Commerce, Managed Services

WebSphere Commerce Solr Integration

Introduction

If you use WebSphere Commerce V7 then you may already use the WebSphere Commerce Solr integration for search that is provided in the product, or you might be thinking about using it. This integration brings together two very complex pieces of software here WebSphere Commerce we know is complex and Solr is an enterprise search.

Understanding the integration, and improving search relevancy for your customers when they are looking for the products that you sell.

Definitions

First, let’s look at just some of the components and terms that you will use when working with the WebSphere Commerce Solr integration.

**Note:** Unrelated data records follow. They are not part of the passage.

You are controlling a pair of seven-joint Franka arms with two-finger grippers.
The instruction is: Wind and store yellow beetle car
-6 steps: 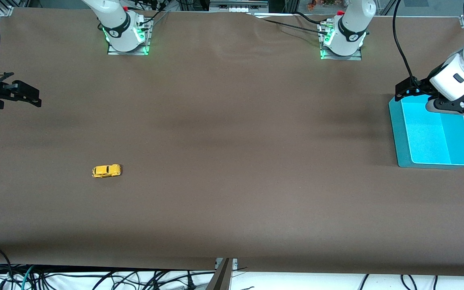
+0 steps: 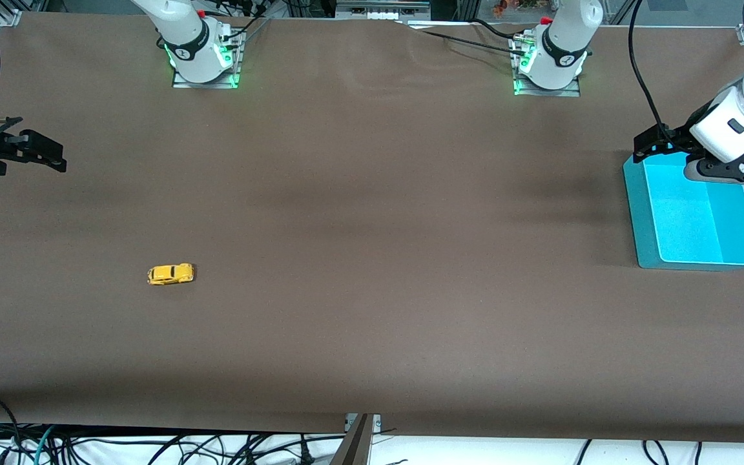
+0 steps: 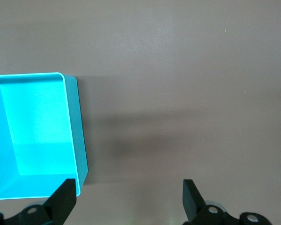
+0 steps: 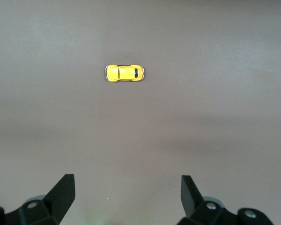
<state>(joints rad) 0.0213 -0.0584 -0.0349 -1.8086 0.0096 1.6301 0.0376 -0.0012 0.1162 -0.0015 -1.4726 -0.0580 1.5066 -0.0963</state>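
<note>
The tiny yellow car, rounded with dark windows, sat on the worktop, well apart from the bin. The left gripper hung open over the bin's edge; the right gripper waited open over the worktop.

Your front view sits high up facing the two arm bases, taking in the whole brown table. The two wrist cams look straight down from well above the cloth. The right wrist view catches the yellow beetle car — same car you see in the front view near the right arm's end. The left wrist view shares the teal bin with the front.
</note>
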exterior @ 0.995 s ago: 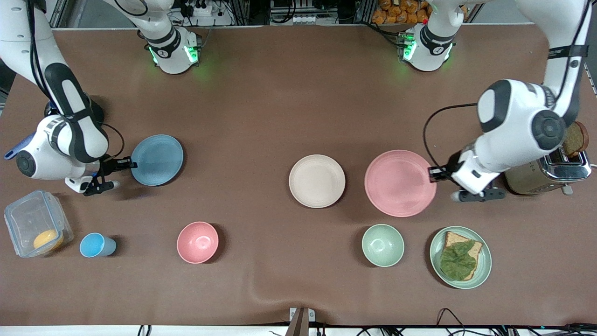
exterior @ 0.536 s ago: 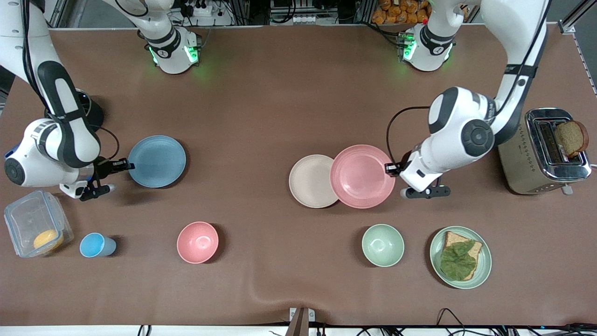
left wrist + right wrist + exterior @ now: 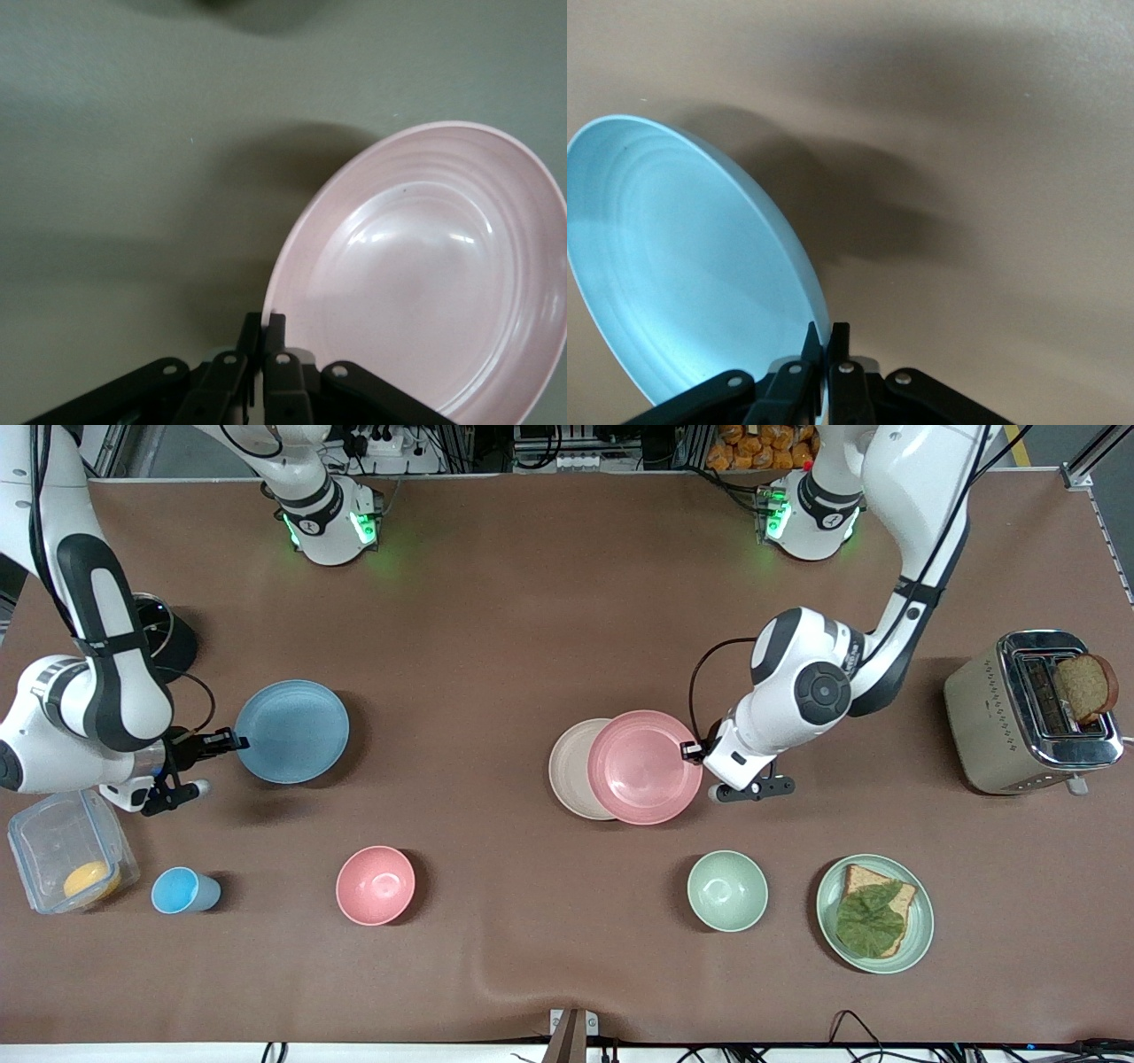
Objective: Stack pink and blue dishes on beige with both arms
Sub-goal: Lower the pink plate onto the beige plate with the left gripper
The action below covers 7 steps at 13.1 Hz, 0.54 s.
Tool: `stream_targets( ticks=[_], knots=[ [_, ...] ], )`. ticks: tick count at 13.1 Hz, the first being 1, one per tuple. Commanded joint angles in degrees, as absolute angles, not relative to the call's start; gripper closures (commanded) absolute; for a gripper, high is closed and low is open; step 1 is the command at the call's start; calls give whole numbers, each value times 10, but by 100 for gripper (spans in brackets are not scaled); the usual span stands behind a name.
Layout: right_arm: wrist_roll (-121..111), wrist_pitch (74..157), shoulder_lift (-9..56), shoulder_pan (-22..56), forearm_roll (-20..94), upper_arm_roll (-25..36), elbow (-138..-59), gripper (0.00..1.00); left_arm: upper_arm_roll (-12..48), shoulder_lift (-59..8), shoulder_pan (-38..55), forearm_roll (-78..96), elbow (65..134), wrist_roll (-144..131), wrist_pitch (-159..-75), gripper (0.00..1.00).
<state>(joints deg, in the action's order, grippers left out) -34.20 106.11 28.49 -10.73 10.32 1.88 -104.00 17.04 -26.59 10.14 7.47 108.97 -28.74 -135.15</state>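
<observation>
My left gripper (image 3: 689, 751) is shut on the rim of the pink plate (image 3: 644, 767), which hangs over most of the beige plate (image 3: 567, 769); only a crescent of beige shows. In the left wrist view the pink plate (image 3: 425, 274) tilts up from the pinched fingers (image 3: 264, 326). Toward the right arm's end of the table, my right gripper (image 3: 235, 740) is shut on the rim of the blue plate (image 3: 292, 732), held just above the table. In the right wrist view the blue plate (image 3: 682, 274) tilts away from the closed gripper (image 3: 825, 335).
A pink bowl (image 3: 376, 885), a small blue cup (image 3: 182, 890) and a clear lidded box (image 3: 66, 859) lie nearer the front camera at the right arm's end. A green bowl (image 3: 727, 890), a green plate with bread and leaf (image 3: 875, 913) and a toaster (image 3: 1032, 713) are at the left arm's end.
The left arm has carried the pink plate sideways from beside the beige plate to over it. The right arm has drawn slightly outward with the blue plate still in its grip.
</observation>
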Motion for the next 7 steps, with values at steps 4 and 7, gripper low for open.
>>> stream_targets(
  ticks=[4,7],
  knots=[
    [-316,1016,291,-92,114,22,-998,100,172,-265,130,91,1134,-326,-1404,100],
    [-316,1006,291,-91,114,22,-985,100,173,-265,137,91,1132,-336,-1405,100]
  ],
)
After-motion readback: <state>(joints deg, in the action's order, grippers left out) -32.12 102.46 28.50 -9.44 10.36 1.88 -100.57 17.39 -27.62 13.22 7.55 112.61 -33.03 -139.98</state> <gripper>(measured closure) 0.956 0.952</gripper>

  • Solr – provides an open source enterprise search environment from the Apache foundation, supporting many features including full text searching, faceted search and rich document support such as word and PDF. It powers some of the largest site’s in the world and many eCommerce vendors integrate with it to provide search functionality.
  • Preprocess – the di-preprocess command will take the WebSphere Commerce data and generate a series of tables that flatten the data data that so it can be indexed by Solr.  A number of preprocess configuration files are provided out of the box and when you run the command you will see a series of tables that start ti-…. will be created in your database instance.  When you become more advanced with Solr you may want to include additional data at pre-process time.
  • di-buildindex – for Solr to run it must have an Solr Index, this is built from the data that was generated when running the pre-process component of WebSphere Commerce.  The index then needs to be kept up to date at various times either through a full build of all the data or a delta build to just pick up changed data.
  • Structured data – the structured data for Commerce is anything from the database so your product information would be part of your structured data.
  • Unstructured data – this would be your PDF’s documents anything not from the database that will be returned in your results.  We won’t really focus on this type of information yet, there is enough to get right with the structured data.
  • Solr document – a document in the Solr index refers to the details on a product / item /category, the document contents are then returned as part of the Solr response.
  • Search term – the search term’s are the words you are looking for within the Solr Index
  • Relevancy Score – this is very important it how Solr has ranked the document when it performs a search against the terms.  That score can be impacted by a wide variety of options both Solr driven but also down to how you have structured the data.  Understanding this score is understanding the results being produced.
  • Schema.xml – the schema.xml file defines the structure of the Solr configuration,  the file can be modified if you want to say add longDescription into your search index which by default is not used. You would also make changes in here if you adjust the configuration components such as the spellchecker.
  • Solr Core – this allows us to have a single Solr instance with multiple Solr configurations and indexes, you will see a ‘default’ core that is available and not used.
  • CatalogEntry Core – the index created that covers everything about the products and items within WebSphere Commerce.
    When a query is created you send it against that index for example


http://<myhostname>:<port if not 80>/solr/MC_10351_CatalogEntry_en_US/select?q*:*

will return information from the entry based index on products and items in there.  You can see from the core name that it’s taking the master CatalogId as an identifier as well as the language.  This means we can have multiple language indexes being used.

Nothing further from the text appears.